I have a black and white image of a person at a podium in a room. I want to extremely blur out the background. I selected the area that I want blurred and apply the filter about 30.
The problem is that the image has a sort of posterize effect to it where each grade of grey becomes a cleanly and smoothly defined section. I tried switching to 16bit mode, but it is still there to the same degree. I am also in grayscale, and I tried RGB and that also seemed to be the same. I cannot see a difference in any of the situations.
I also tried applying the filter in steps but that doesnt help either.
Learn how to optimize Photoshop for maximum speed, troubleshoot common issues, and keep your projects organized so that you can work faster than ever before!
Banding on smooth, subtle transitions is the bane of digital. You can find this happening in sky tone when using corner burndown or trying to help the values deepen as the sky approaches the zenith with the Gradient tool. Yes, you can apply some noise, but then you have just countered the blur!
I would love to see 16 bit output and printing capability. 65,000 steps instead of 256.
The eye is a damn good device for seeing differential values.
I have tried using all the blurring options available in CS, and it is still there. I have even tried combining them. Even adding noise and then blurring. This is the best option so far, by adding a small amount of blur, noise, then blur again. I can get a very blurry image, however, it gets muddy if the technique is used too much and really doesn’t solve banding.
And as said already, adding noise isn’t what I want, and removing grain and noise is important to me.
You can apply the filter in 16bit mode, but I do not know if the filter is really 16bit.
I guess it is a short coming of the current state of technology.
Yes, CS allows to use many new filters in 16bit not available before, but it just seems to still be 8bit results.
Maybe I need to test this out with an image from beginning to end in 16bit. I am sure that could cause problems, but I would think that a blurring effect wouldn’t matter.

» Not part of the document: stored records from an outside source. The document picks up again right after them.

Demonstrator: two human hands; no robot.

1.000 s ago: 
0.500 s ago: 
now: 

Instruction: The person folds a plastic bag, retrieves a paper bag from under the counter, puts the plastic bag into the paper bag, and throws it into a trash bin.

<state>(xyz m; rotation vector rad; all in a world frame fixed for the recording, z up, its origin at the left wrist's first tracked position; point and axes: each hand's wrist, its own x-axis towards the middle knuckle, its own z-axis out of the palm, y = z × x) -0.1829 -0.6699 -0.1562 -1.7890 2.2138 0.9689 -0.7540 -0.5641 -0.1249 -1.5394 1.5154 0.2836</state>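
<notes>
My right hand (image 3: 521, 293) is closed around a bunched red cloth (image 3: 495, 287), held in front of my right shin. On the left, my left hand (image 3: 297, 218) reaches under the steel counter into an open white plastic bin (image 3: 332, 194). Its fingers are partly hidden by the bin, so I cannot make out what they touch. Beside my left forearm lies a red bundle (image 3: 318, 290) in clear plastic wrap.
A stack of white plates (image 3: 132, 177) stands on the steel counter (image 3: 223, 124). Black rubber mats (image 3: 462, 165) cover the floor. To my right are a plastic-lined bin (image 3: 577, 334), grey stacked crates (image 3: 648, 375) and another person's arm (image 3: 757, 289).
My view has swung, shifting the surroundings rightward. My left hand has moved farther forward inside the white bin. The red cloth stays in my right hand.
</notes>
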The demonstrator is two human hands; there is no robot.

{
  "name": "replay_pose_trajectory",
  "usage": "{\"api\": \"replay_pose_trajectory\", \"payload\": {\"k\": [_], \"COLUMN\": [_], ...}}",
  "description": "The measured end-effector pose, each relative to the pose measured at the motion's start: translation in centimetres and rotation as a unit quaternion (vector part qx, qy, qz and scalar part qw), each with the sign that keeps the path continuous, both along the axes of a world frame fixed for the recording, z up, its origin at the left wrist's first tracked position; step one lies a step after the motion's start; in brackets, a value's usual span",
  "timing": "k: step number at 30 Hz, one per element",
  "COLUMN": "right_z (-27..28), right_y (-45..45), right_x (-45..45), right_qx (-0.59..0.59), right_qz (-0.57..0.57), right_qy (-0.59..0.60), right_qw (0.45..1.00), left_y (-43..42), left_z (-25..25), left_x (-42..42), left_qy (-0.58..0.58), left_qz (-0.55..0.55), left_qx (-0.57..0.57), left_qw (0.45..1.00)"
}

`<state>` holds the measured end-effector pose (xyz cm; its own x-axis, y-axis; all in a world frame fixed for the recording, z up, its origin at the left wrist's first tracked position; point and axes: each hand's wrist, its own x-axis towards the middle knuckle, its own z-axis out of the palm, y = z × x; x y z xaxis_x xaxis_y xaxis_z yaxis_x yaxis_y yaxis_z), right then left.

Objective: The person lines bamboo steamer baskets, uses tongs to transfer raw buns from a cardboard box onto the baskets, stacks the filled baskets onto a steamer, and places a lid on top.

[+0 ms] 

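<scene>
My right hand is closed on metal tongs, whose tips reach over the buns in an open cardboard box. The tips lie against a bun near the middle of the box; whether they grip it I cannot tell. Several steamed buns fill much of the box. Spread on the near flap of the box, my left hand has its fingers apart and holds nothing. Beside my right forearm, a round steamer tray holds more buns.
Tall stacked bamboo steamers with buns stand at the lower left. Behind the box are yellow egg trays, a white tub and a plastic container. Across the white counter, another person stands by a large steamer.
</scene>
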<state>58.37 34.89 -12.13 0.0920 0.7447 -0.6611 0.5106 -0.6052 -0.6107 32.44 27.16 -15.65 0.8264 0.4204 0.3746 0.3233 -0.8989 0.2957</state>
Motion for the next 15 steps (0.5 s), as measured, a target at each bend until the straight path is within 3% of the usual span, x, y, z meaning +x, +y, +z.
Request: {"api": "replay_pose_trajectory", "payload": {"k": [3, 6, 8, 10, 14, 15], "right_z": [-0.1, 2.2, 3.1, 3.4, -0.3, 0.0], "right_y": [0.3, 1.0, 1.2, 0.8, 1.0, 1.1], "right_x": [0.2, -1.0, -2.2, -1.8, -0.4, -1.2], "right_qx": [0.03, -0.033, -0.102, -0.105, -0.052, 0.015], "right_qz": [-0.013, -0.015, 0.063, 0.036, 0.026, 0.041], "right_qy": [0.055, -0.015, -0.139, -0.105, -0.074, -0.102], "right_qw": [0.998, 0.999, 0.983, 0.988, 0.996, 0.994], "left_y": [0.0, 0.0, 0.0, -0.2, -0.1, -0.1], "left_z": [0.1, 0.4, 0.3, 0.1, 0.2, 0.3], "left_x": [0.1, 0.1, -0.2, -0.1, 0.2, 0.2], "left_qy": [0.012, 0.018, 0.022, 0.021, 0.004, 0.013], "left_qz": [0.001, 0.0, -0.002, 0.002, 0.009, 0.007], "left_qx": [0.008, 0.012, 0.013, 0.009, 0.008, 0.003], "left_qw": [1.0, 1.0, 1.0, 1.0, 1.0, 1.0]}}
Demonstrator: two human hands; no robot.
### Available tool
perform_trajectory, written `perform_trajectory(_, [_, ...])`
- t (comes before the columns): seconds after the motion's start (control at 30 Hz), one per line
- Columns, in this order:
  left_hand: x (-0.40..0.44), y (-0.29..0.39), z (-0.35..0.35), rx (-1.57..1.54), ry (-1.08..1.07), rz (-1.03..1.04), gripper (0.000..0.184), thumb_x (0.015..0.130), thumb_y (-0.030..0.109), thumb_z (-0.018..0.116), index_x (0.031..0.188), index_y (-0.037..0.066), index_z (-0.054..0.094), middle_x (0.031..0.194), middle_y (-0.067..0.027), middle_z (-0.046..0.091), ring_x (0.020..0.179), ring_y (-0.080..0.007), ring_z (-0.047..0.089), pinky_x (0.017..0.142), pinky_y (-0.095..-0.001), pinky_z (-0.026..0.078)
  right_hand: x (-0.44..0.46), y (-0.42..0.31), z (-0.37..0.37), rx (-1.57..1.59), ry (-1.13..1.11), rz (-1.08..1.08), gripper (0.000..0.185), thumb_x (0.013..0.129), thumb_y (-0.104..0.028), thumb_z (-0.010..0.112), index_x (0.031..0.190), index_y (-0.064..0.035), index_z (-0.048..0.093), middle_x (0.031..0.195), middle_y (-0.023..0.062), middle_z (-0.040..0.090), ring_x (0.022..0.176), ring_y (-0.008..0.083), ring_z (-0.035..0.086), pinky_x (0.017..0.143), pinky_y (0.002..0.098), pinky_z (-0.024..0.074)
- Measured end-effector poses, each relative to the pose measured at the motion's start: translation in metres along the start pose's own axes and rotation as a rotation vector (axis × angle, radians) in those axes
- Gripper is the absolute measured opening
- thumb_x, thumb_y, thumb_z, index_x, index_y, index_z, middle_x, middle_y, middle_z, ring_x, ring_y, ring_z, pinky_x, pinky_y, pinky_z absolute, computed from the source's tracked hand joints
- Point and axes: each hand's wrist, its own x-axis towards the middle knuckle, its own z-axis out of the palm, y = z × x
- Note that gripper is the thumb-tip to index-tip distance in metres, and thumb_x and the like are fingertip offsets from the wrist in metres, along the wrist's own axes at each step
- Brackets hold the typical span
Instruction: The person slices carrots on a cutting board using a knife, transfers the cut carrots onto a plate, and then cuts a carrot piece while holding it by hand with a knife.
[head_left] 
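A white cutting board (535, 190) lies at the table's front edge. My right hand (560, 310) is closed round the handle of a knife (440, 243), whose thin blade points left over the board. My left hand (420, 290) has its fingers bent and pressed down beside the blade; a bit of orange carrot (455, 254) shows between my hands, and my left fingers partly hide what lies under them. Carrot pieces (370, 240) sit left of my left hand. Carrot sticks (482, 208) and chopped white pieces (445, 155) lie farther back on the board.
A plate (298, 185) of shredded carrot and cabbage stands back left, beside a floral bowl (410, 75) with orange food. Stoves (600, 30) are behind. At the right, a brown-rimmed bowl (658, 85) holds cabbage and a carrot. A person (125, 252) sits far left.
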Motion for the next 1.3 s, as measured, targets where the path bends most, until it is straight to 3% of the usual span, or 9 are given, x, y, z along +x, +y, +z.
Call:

It seems that applying noise and then blurring the image and then repeating works vry well because the blur is not an undo. So I am not really back to square one, just a muddy versuion of square one if repeated too much.
In the end this doesn’t solve the original problem of banding, weither or not in 8 or 16bit mode.
The answer is: If you can see it on the monitor, you will see it in the print. In fact, just because you don’t see it on the monitor does not mean you will not see it in the print.
(True if dithering is activated in advanced prefs, as per default).
I belive that Diffusion Dither (under Display & Cursors) is not set "on" as default. Should it and would it be better? I just recently did a reinstall so I know I did not change it.
In fact, one of the best advantages of 8bit>16bit>8bit is that the second conversion can add a bit of dithering, thus lowering the banding effect
Just going 8bit>16bit>8bit on a banded image will add little or no dithering. The dithering comes in when 16bit file values in the file would translate somewhere between 8bit levels, so the pixels dither to simulate the intermedate values. If you just go back and forth you basically get exactly what you started with.
Even if you do a tone change to a banded image while in 16bit, and come back to 8bit, the bands will be comprised of dithered pixels, but the well defined borders between the fields of tone will remain.
If the fine gradation is generated within 16bit, using even 12bits worth of gray levels, then dithering when going to 8bit should be complete.
I’ll be curious to see if Melameel’s Color prefs>advanced controls have dithering for conversions selected, and if not, how things come out when that option is selected…
Sorry about being away for so long, my internet has been down at home where I have been having this issue. (I mean that I home I do different type of work and I am not hinting that my work PS is acting diifferently.)
Anyway, The banding is still there even in teh 16bit gaussian blur. However, I will check tonight if the "Use Dither (8-bit/channel images" is checked or not. Here at work it is on which I woudl assume is on by default and therefore will be on at home. However I will confirm tonight.
This has helped me beat posterization on *some* files. You can run it more than once if a stronger effect is needed. If you have enough history states, you can step back through the stages of the action to dial in the look you want. As always, your mileage may vary.
Note to anyone who tries "Edgarian Blur": Please give it a rating using the Rate and Review section of the details page. The only rating so far is my own, which looks kind of bad because I’m the one who supplied the action. I reviewed it because it really isn’t my work, I just made it available. Dr. Edgar deserves the credit (or the criticism if you don’t care for the effect).